Restate the full set of records exactly, word for word.

- _Dataset records_
==================================================

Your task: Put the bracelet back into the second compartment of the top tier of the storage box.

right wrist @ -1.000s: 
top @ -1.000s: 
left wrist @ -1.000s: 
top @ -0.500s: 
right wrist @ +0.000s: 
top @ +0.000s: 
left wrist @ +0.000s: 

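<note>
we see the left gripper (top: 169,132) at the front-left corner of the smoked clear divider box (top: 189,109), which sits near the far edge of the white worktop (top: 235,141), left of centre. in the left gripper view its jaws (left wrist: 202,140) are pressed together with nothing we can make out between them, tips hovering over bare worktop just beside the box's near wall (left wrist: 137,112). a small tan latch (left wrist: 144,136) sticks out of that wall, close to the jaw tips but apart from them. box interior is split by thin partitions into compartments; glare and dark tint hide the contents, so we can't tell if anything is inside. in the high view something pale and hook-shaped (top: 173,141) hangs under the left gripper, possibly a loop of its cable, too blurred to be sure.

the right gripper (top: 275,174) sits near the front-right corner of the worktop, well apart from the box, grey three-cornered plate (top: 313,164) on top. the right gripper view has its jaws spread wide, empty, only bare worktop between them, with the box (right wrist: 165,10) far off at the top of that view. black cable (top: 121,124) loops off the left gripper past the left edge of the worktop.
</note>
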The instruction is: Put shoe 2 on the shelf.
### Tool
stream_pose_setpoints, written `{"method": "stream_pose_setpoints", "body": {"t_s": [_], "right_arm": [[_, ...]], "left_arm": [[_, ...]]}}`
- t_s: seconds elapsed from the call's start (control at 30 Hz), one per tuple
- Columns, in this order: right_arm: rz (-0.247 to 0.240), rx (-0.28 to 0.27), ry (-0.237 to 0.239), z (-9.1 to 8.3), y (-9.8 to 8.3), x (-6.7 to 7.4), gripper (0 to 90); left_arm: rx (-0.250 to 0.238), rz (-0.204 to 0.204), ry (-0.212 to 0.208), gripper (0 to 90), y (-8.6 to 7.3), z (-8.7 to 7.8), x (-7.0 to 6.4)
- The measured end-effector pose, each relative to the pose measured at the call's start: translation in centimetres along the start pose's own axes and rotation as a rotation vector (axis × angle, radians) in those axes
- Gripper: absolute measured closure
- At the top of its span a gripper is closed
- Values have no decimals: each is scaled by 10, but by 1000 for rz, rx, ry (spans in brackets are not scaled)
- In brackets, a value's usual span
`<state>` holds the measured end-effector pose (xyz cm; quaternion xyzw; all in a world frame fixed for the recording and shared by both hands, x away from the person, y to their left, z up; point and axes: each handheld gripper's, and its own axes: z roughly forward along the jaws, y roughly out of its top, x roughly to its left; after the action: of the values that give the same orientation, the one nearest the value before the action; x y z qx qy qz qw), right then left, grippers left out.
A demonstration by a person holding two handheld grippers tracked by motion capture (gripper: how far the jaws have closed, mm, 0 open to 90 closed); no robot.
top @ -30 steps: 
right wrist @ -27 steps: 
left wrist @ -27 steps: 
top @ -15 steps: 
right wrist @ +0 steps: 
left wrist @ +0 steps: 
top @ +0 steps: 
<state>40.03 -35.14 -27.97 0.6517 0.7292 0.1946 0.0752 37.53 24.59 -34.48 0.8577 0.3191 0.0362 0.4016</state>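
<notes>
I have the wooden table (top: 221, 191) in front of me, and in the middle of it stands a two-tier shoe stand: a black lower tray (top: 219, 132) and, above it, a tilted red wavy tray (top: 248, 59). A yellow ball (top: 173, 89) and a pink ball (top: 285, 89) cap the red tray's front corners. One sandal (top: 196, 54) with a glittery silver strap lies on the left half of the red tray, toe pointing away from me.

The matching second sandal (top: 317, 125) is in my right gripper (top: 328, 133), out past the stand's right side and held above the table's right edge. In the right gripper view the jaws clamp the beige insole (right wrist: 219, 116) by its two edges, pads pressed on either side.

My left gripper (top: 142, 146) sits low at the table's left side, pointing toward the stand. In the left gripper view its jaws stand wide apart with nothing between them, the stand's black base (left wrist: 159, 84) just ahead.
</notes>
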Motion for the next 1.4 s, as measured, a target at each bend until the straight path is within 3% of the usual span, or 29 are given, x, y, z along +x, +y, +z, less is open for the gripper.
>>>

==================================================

- _Output of the task_
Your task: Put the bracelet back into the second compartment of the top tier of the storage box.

right wrist @ -1.000s: 
top @ -1.000s: 
left wrist @ -1.000s: 
top @ -0.500s: 
right wrist @ +0.000s: 
top @ +0.000s: 
left wrist @ +0.000s: 

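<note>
we see the left gripper (top: 169,132) at the front-left corner of the smoked clear divider box (top: 189,109), which sits near the far edge of the white worktop (top: 235,141), left of centre. in the left gripper view its jaws (left wrist: 202,140) are pressed together with nothing we can make out between them, tips hovering over bare worktop just beside the box's near wall (left wrist: 137,112). a small tan latch (left wrist: 144,136) sticks out of that wall, close to the jaw tips but apart from them. box interior is split by thin partitions into compartments; glare and dark tint hide the contents, so we can't tell if anything is inside. in the high view something pale and hook-shaped (top: 173,141) hangs under the left gripper, possibly a loop of its cable, too blurred to be sure.

the right gripper (top: 275,174) sits near the front-right corner of the worktop, well apart from the box, grey three-cornered plate (top: 313,164) on top. the right gripper view has its jaws spread wide, empty, only bare worktop between them, with the box (right wrist: 165,10) far off at the top of that view. black cable (top: 121,124) loops off the left gripper past the left edge of the worktop.
</note>
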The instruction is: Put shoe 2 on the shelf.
### Tool
stream_pose_setpoints, written `{"method": "stream_pose_setpoints", "body": {"t_s": [_], "right_arm": [[_, ...]], "left_arm": [[_, ...]]}}`
- t_s: seconds elapsed from the call's start (control at 30 Hz), one per tuple
- Columns, in this order: right_arm: rz (-0.247 to 0.240), rx (-0.28 to 0.27), ry (-0.237 to 0.239), z (-9.1 to 8.3), y (-9.8 to 8.3), x (-6.7 to 7.4), gripper (0 to 90); left_arm: rx (-0.250 to 0.238), rz (-0.204 to 0.204), ry (-0.212 to 0.208), gripper (0 to 90), y (-8.6 to 7.3), z (-8.7 to 7.8), x (-7.0 to 6.4)
- The measured end-effector pose, each relative to the pose measured at the call's start: translation in centimetres along the start pose's own axes and rotation as a rotation vector (axis × angle, radians) in those axes
- Gripper: absolute measured closure
- At the top of its span a gripper is closed
- Values have no decimals: each is scaled by 10, but by 1000 for rz, rx, ry (spans in brackets are not scaled)
- In brackets, a value's usual span
`<state>` holds the measured end-effector pose (xyz cm; quaternion xyzw; all in a world frame fixed for the recording and shared by both hands, x away from the person, y to their left, z up; point and axes: each handheld gripper's, and its own axes: z roughly forward along the jaws, y roughly out of its top, x roughly to its left; after the action: of the values that give the same orientation, the one nearest the value before the action; x y z qx qy qz qw), right then left, grippers left out.
A demonstration by a person holding two handheld grippers tracked by motion capture (gripper: how far the jaws have closed, mm, 0 open to 90 closed); no robot.
top @ -30 steps: 
right wrist @ -27 steps: 
left wrist @ -27 steps: 
top @ -15 steps: 
right wrist @ +0 steps: 
left wrist @ +0 steps: 
top @ +0 steps: 
<state>40.03 -35.14 -27.97 0.6517 0.7292 0.1946 0.0752 37.53 24.59 -34.48 0.8577 0.3191 0.0362 0.4016</state>
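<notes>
I have the wooden table (top: 221, 191) in front of me, and in the middle of it stands a two-tier shoe stand: a black lower tray (top: 219, 132) and, above it, a tilted red wavy tray (top: 248, 59). A yellow ball (top: 173, 89) and a pink ball (top: 285, 89) cap the red tray's front corners. One sandal (top: 196, 54) with a glittery silver strap lies on the left half of the red tray, toe pointing away from me.

The matching second sandal (top: 317, 125) is in my right gripper (top: 328, 133), out past the stand's right side and held above the table's right edge. In the right gripper view the jaws clamp the beige insole (right wrist: 219, 116) by its two edges, pads pressed on either side.

My left gripper (top: 142, 146) sits low at the table's left side, pointing toward the stand. In the left gripper view its jaws stand wide apart with nothing between them, the stand's black base (left wrist: 159, 84) just ahead.
</notes>
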Motion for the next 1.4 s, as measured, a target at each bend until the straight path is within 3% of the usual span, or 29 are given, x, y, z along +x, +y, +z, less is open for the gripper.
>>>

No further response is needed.